[WHAT TO WORK ON] For each line of the material below, give that line again word for word.

[COLLECTED DATA]
┌────────
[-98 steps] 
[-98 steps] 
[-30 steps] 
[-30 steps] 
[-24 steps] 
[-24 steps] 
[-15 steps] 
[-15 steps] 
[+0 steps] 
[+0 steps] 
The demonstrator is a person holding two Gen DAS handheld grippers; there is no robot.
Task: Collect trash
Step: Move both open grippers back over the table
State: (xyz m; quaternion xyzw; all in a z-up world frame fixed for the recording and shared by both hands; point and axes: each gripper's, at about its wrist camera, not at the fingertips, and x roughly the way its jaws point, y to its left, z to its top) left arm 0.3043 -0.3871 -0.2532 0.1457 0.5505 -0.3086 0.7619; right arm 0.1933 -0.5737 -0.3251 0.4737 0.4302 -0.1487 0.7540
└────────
[EXPECTED ANSWER]
[-98 steps] 
[-98 steps] 
[-30 steps] 
[-30 steps] 
[-24 steps] 
[-24 steps] 
[-15 steps] 
[-15 steps] 
[+0 steps] 
[+0 steps] 
The demonstrator is a person holding two Gen DAS handheld grippers; there is no robot.
Task: Collect trash
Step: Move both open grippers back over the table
State: (xyz m; quaternion xyzw; all in a z-up world frame fixed for the recording and shared by both hands; point and axes: each gripper's, at about its wrist camera, not at the fingertips, and x roughly the way its jaws point, y to its left, z to its top) left arm 0.3043 -0.3871 -0.2532 0.1457 0.5505 -0.3086 0.7619; right arm 0.1933 -0.5737 -0.3251 0.4737 0.4302 -0.1487 0.7540

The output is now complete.